Несмотря на испуг, или, точнее сказать, несмотря на потрясение, охватившее меня, я не забыл правил вежливости и не бросился со всех ног. Вода вытекала из туфель, стекала со штанов, которые, промокнув, до боли сжимали кожу. Пришлось мне оставить мокрые следы у выхода из чужой квартиры. Я открыл дверь, которая теперь была закрыта, и захлопнул ее за спиной. Что я скажу маме о мокрых штанах? Что скажу о туфлях, рубашке? Ведь я не смогу рассказать ей о том, что видел. Я спустился по ступенькам к нашей квартире. Эту дорогу с верхнего этажа до нашей двери я запомнил хорошо. Так же, как я помнил о правилах вежливости. Шел медленно, борясь с мокрой одеждой и обувью. Я все помнил. Только крышу забыл. Начисто. И Ади Миллер, которая, быть может, ждала меня. Я даже забыл взглянуть на часы, которые разбил, поскользнувшись на мокрых ступенях, как ни старался двигаться осторожно. Так, что не знал, который час, сколько времени я пробыл в семье Бек. Жаль, хорошие у меня были часы. Я получил их в подарок на день рождения. Часы «Докса». И тут была действительно возможность проверить, не пропускают ли они воду, как мне было сказано, и чем я гордился. Это также символизировало некое чудовище, выгравированное на задней стенке часов. А может, это вовсе и не было чудовище, а три русалки, взявшись за руки, танцевали, хоровод их был закрыт для посторонних, хвосты их извивались в танце, как волосы их – в воздухе.
Один зарезанный гусь
Ицик заболел именно в тот день, когда ему исполнилось два с половиной года, и в этом можно было увидеть еще один пример бескомпромиссности ангелов. Истинным их намерением было забрать его. Изначально он не должен был тут быть. Он просто не подходил к земной жизни. И дело не только в его носе, кривом мизинце на правой руке; в том, как он при ходьбе волочит ноги, и сколько раз ему об этом говорили, объясняли, предупреждали. Нет, не это было главное, несмотря на то, что дальновидные, а таких всегда хватает, уже по этим признакам могли видеть, что он не жилец. Еще в те годы, близкие Ицика даже вслух выражали подобные мысли, когда надо и не надо, вежливо и невежливо. Короче, всем своим видом Ицик говорил: это не то, я не должен здесь обретаться. Никогда. Ни раньше и ни теперь. Но никто не был готов исправить эти недостатки и взять его таким, какой он есть. Он остался, ибо никто из ангелов не хотел прибрать его. Точка. Если можно было именно здесь в рассказе поставить точку, одну из тех, которые еще будут.
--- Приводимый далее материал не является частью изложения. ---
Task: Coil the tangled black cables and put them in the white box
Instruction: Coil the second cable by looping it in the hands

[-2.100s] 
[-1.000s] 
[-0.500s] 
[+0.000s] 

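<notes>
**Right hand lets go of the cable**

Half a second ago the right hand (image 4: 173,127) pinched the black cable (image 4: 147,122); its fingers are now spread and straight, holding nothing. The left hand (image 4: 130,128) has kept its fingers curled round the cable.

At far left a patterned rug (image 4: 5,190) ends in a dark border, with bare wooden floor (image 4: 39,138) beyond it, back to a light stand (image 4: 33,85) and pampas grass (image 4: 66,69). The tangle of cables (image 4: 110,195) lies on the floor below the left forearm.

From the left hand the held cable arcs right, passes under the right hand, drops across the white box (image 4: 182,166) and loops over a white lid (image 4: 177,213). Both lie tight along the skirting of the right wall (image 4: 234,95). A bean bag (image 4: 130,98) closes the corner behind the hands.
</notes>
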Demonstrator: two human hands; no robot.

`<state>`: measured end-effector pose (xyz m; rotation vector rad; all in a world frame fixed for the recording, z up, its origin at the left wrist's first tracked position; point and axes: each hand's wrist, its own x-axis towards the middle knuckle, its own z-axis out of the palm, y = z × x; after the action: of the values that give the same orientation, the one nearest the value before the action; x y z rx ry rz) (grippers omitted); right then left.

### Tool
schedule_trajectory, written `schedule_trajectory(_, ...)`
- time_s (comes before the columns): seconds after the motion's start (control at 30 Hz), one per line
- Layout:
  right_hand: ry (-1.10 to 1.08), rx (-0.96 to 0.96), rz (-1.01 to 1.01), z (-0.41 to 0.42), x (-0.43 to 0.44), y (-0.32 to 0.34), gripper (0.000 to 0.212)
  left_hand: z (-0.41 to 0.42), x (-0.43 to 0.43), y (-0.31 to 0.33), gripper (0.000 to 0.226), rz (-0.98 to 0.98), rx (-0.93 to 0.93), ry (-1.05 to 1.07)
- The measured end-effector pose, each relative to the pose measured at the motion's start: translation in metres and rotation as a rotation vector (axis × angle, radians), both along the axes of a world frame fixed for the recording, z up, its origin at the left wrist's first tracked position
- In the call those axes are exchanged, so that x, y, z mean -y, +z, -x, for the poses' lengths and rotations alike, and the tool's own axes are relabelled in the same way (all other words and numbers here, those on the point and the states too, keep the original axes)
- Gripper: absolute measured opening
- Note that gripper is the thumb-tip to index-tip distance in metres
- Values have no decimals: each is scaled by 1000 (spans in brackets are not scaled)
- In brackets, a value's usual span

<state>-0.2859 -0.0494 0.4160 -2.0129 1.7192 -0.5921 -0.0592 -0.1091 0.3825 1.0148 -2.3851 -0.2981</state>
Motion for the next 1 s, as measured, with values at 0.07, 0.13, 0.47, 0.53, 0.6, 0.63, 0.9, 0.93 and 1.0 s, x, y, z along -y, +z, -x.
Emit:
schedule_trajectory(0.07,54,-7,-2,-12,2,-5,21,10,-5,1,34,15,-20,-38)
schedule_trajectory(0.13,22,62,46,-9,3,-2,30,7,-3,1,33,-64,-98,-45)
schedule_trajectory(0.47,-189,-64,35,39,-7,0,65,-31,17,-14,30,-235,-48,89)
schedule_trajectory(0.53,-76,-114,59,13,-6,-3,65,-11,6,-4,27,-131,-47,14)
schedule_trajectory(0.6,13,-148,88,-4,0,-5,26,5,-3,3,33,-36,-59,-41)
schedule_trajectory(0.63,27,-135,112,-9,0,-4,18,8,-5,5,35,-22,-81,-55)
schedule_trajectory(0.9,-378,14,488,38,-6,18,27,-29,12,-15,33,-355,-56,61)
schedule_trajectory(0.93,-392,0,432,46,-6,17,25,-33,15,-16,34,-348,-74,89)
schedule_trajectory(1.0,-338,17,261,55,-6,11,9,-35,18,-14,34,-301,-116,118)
Но я уже сейчас говорю в пользу тех, кто не верит: это и вправду предупреждение.
Болезнь в два с половиной года была очень тяжелой. Несколько раз он находился между жизнью и смертью. Было такое чувство, что кто-то просто не знает, что делать, быть может, пребывает в полном замешательстве, если можно так сказать. Начали и не завершили. Нанесли ему этакий незавершенный удар.
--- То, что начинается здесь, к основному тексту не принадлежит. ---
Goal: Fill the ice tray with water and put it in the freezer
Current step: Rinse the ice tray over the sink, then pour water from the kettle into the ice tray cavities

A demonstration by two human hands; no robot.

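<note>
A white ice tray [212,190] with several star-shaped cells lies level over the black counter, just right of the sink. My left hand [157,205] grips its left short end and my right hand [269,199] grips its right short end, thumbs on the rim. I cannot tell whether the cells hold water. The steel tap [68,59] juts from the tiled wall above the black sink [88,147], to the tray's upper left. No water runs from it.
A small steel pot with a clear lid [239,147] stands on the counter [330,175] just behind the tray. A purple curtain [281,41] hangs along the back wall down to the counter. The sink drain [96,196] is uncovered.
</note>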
Он болел полгода. Не мог подняться с постели долгие месяцы, до того дня, когда ему исполнилось три года, когда он впервые встал на ноги. И это снова был пример неразберихи в планировании его жизни. Ибо в день, когда он мог уйти в то, что называется небесами, с особой праздничностью, в день, который легко запомнить, легко объяснить и найти в этом смысл, именно в тот день он встал с постели и продолжил свое существование здесь. В малом Тель-Авиве. Я знаю, невелика мудрость, сказать так, малый Тель-Авив, ибо, когда он не был малым или не будет малым. Но это точно так же в отношении Ицика: когда он не был маленьким и когда он больше им не будет, учитывая все, что на него свалилось? Поэтому если мы говорим о нем, как о малом, то это относится и к Тель-Авиву: таков он, есть, несмотря на то, что Ицик никогда о нем так не думал. Например, тогда, когда он направлялся на рынок Кармель, о котором здесь пойдет речь. Между тем, он несколько раз болел и выздоравливал, и всегда болел тяжелыми болезнями: брюшным тифом, дифтеритом, воспалением печени. Заболевал и выздоравливал. Заболевал не в наказание за грехи и выздоравливал не по знаку свыше. Нет, здесь, очевидно, была какая-то неисправность, какой-то недодел.